Work to complete: Write out, exactly as they appear, only the lines running from the line with "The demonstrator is" to the final line of the listing; include both.
++++++++
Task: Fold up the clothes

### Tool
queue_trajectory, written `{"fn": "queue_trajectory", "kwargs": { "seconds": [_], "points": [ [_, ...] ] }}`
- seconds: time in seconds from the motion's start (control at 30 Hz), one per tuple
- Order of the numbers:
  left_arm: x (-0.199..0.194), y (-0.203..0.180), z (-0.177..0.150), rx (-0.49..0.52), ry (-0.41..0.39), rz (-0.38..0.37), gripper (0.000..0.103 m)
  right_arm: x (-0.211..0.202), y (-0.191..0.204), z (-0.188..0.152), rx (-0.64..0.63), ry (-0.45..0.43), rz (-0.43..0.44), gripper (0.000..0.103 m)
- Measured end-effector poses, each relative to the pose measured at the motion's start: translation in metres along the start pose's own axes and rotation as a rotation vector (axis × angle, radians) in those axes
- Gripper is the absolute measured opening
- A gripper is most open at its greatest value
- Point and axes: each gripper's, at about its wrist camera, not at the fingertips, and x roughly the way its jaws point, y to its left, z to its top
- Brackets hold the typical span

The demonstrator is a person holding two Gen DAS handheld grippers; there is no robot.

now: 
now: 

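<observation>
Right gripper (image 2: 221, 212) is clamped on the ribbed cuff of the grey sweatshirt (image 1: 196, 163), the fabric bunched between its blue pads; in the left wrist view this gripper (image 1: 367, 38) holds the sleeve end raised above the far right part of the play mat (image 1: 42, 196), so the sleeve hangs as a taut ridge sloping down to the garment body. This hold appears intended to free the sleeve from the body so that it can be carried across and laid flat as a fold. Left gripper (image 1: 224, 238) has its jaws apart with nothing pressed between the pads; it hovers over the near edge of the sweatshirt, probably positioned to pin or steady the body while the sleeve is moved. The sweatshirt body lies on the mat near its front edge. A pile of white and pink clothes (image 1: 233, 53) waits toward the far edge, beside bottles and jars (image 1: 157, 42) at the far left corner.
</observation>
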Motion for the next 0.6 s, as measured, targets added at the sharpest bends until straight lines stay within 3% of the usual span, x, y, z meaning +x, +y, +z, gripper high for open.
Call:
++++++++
Completed task:
The demonstrator is a person holding two Gen DAS handheld grippers; there is no robot.

now: 
now: 

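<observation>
Right gripper (image 2: 221, 212) is clamped on the ribbed cuff of the grey sweatshirt (image 1: 196, 163), the fabric bunched between its blue pads; in the left wrist view this gripper (image 1: 367, 38) holds the sleeve end raised above the far right part of the play mat (image 1: 42, 196), so the sleeve hangs as a taut ridge sloping down to the garment body. This hold appears intended to free the sleeve from the body so that it can be carried across and laid flat as a fold. Left gripper (image 1: 224, 238) has its jaws apart with nothing pressed between the pads; it hovers over the near edge of the sweatshirt, probably positioned to pin or steady the body while the sleeve is moved. The sweatshirt body lies on the mat near its front edge. A pile of white and pink clothes (image 1: 233, 53) waits toward the far edge, beside bottles and jars (image 1: 157, 42) at the far left corner.
</observation>
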Motion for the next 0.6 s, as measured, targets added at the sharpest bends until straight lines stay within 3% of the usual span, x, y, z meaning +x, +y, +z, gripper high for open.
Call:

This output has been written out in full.